Leaving out the images, reproduce every line of the data that follows exactly.

→ **GIVEN MATERIAL**:
/---

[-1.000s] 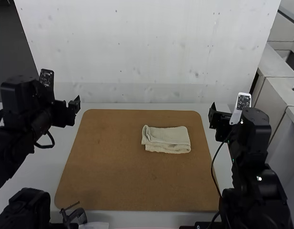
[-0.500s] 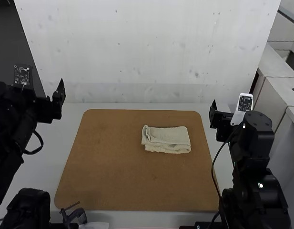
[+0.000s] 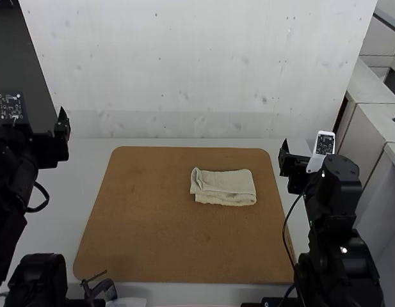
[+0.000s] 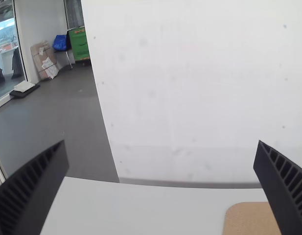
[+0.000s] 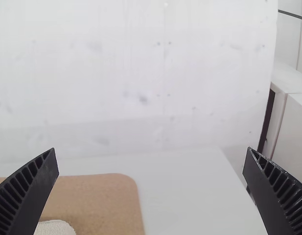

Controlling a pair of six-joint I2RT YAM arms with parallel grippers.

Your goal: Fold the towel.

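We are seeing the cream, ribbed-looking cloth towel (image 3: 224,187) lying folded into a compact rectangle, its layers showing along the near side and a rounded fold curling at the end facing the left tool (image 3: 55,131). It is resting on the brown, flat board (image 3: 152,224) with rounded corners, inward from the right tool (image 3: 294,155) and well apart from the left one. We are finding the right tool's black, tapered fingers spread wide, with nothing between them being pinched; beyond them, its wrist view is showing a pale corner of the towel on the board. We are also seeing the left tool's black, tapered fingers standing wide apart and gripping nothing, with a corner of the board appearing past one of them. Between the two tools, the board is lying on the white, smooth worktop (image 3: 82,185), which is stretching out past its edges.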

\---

→ **RESULT OF THIS TASK**:
[-1.000s] 
[-0.500s] 
[+0.000s] 
[+0.000s] 
[+0.000s] 

Controlling a pair of six-joint I2RT YAM arms with parallel grippers.

Your goal: Fold the towel.

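We are seeing the cream, ribbed-looking cloth towel (image 3: 224,187) lying folded into a compact rectangle, its layers showing along the near side and a rounded fold curling at the end facing the left tool (image 3: 55,131). It is resting on the brown, flat board (image 3: 152,224) with rounded corners, inward from the right tool (image 3: 294,155) and well apart from the left one. We are finding the right tool's black, tapered fingers spread wide, with nothing between them being pinched; beyond them, its wrist view is showing a pale corner of the towel on the board. We are also seeing the left tool's black, tapered fingers standing wide apart and gripping nothing, with a corner of the board appearing past one of them. Between the two tools, the board is lying on the white, smooth worktop (image 3: 82,185), which is stretching out past its edges.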

The output above is complete as it stands.